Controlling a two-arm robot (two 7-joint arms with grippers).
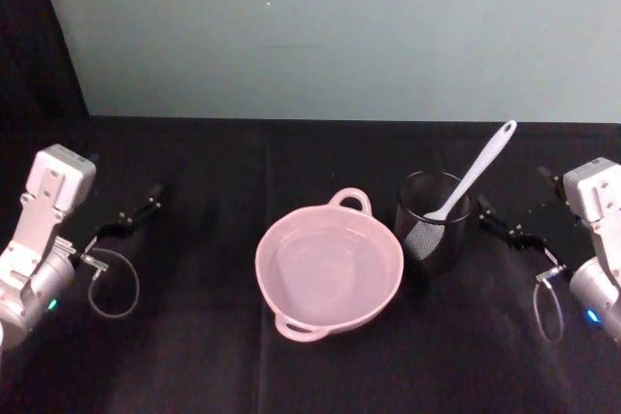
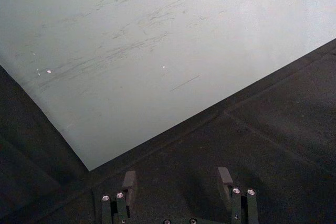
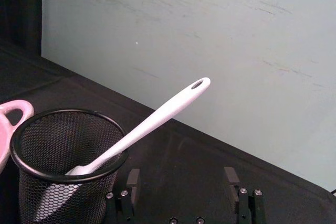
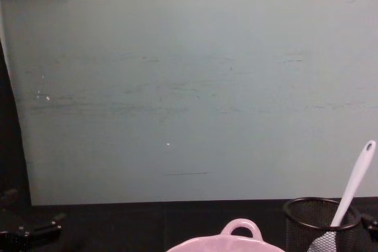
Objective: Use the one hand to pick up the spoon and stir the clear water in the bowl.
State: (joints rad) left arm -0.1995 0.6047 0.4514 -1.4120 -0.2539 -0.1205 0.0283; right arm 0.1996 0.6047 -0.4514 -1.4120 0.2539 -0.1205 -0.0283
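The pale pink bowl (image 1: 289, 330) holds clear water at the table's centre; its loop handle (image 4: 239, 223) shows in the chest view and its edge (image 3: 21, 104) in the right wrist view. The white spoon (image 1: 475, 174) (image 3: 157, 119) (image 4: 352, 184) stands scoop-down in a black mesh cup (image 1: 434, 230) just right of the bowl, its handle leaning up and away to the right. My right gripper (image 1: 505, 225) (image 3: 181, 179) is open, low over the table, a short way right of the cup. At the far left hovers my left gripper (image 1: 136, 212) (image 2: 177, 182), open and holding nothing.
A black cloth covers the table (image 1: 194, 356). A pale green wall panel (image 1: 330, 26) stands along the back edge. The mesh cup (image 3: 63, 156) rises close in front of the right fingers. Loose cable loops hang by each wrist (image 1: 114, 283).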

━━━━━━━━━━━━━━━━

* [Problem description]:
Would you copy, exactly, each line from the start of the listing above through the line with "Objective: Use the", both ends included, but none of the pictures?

* [Task output]:
Controlling a two-arm robot (two 7-joint arms with grippers).
Objective: Use the one hand to pick up the spoon and stir the clear water in the bowl.

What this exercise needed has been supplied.